[WHAT IS REQUIRED]
Find the line containing "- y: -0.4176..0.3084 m" in the listing below. Repeat it exactly, along with each following line up to and including the one containing "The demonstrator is".

[SOURCE MATERIAL]
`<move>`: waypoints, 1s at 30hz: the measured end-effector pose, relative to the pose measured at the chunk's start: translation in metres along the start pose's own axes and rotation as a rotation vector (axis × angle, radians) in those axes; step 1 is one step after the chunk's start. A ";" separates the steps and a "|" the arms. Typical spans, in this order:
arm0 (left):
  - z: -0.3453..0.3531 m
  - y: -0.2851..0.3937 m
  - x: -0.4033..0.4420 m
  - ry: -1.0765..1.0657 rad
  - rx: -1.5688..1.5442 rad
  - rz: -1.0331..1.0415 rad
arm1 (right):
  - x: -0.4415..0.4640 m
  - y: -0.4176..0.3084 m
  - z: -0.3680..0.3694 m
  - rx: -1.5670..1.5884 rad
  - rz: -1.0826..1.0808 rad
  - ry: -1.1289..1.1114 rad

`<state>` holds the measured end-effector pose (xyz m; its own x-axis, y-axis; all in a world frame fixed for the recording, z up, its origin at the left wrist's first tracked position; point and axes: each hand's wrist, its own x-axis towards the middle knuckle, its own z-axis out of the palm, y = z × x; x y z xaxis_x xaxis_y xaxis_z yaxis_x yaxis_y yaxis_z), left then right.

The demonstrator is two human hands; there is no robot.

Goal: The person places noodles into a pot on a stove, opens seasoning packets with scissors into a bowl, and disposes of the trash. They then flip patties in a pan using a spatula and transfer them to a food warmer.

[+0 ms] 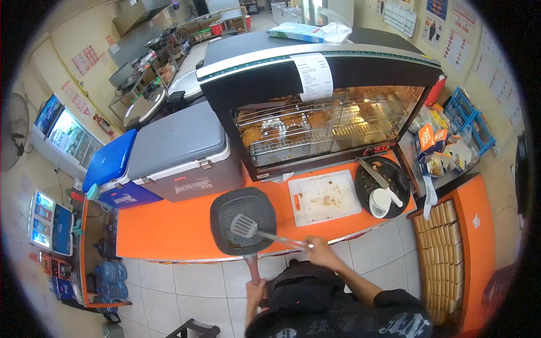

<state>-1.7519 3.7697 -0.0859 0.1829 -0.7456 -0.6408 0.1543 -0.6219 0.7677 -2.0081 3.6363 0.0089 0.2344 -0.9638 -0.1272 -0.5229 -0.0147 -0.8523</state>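
Observation:
My left hand [256, 291] is wrapped round the brown handle of a dark square grill pan [241, 208], which is over the front edge of the orange counter. In my right hand [323, 253] is a slotted metal spatula [269, 235], its blade tilted over the pan's ridged surface. No food shows in the pan. To the right lies a white cutting board [325, 197] with brown crumbs on it. Beyond the board, a round black tray [366, 179] carries a large knife [372, 172] and a small white kitchen scale [380, 201].
A glass-fronted food warmer [332, 121] with fried pieces on racks stands behind the board. Grey [186, 152] and blue [112, 163] coolers sit at the counter's left. Stacked boxes [439, 253] fill a shelf at right. A black stool [194, 328] stands on the floor below.

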 end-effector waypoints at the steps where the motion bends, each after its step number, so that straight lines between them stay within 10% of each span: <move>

[EXERCISE OUTPUT]
  - y: -0.4176..0.3084 m
  - z: -0.3680..0.3694 m
  - rx: -1.5670..1.5884 rad
  - rz: -1.0826..1.0808 rad
  - ry: -1.1289..1.1114 rad

`<state>` holds the measured end-effector pose (xyz m; its own x-axis, y-axis; all in a world frame fixed for the recording, z up, its origin at the left wrist's first tracked position; point and axes: each hand's wrist, its own x-axis towards the middle knuckle, its own z-axis out of the palm, y = z × x; x y z xaxis_x xaxis_y xaxis_z yaxis_x yaxis_y yaxis_z), left then right.

The demonstrator is two human hands; there is no robot.

The output is now complete.